- _TASK_: Only the pictures should be left out; repeat the rest of the data exactly.

:::::

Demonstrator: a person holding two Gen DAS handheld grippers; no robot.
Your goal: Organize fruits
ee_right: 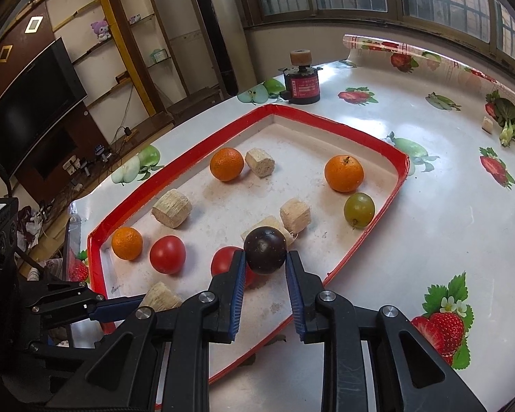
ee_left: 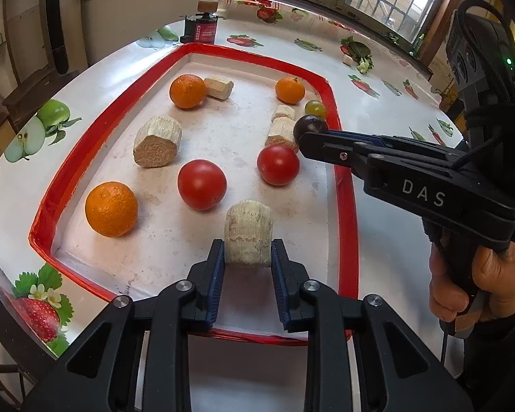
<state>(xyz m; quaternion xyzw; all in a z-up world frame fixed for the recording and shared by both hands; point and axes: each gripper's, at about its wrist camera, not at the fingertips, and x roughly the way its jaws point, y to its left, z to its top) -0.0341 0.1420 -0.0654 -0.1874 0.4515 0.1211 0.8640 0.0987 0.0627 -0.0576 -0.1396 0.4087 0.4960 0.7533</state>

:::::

- _RESPONSE TO THE EXERCISE_:
Demonstrator: a person holding two Gen DAS handheld grippers; no robot.
Your goal: Organize fruits
ee_right: 
ee_left: 
<state>(xyz m; quaternion xyzw; all in a z-up world frame fixed for the recording and shared by both hands; point and axes: each gripper's, at about its wrist camera, not at the fingertips, and x roughly the way its jaws point, y to its left, z to its top) -0.0341 0.1420 -0.0654 -0.1874 0.4515 0.1211 0.8640 0.0987 0.0627 -0.0576 -0.1396 0.4087 0.4960 0.7533</state>

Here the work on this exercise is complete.